WORK ORDER
For every line below, output the text exactly and leave out images.
-.-.-
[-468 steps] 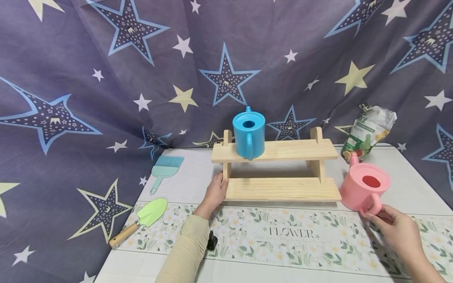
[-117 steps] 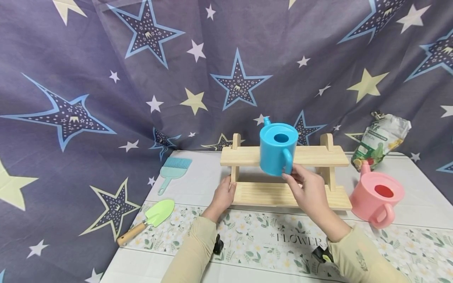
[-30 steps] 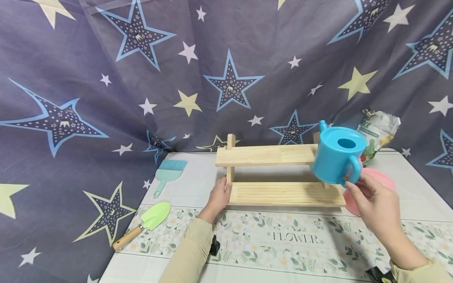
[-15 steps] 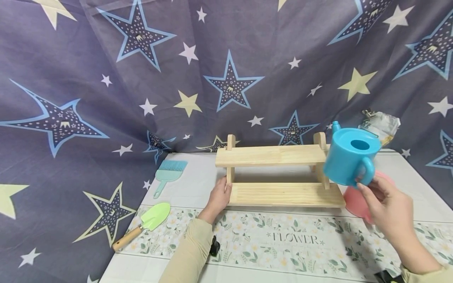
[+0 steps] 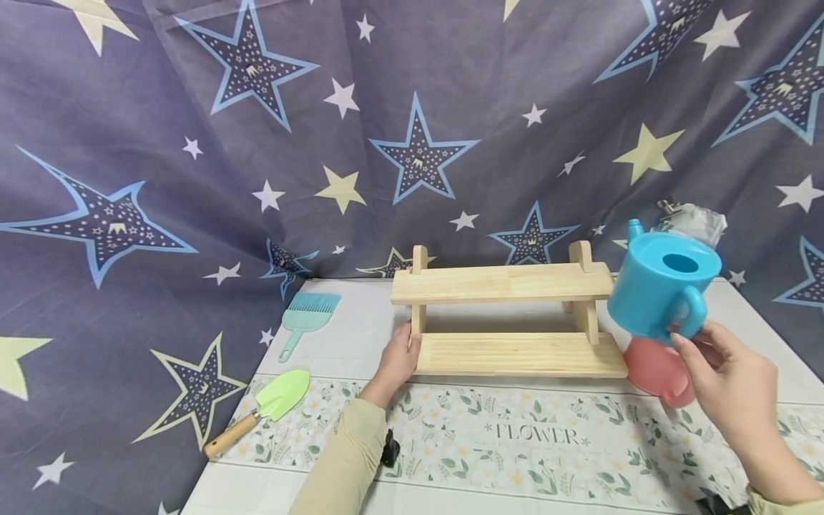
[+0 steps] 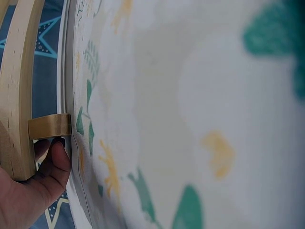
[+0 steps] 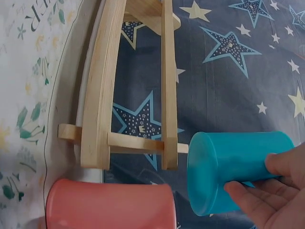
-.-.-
SOLVED EXERCISE
[-468 steps] 
[-117 steps] 
[-30 steps] 
[-15 steps] 
[+0 steps] 
[+0 steps] 
[+0 steps] 

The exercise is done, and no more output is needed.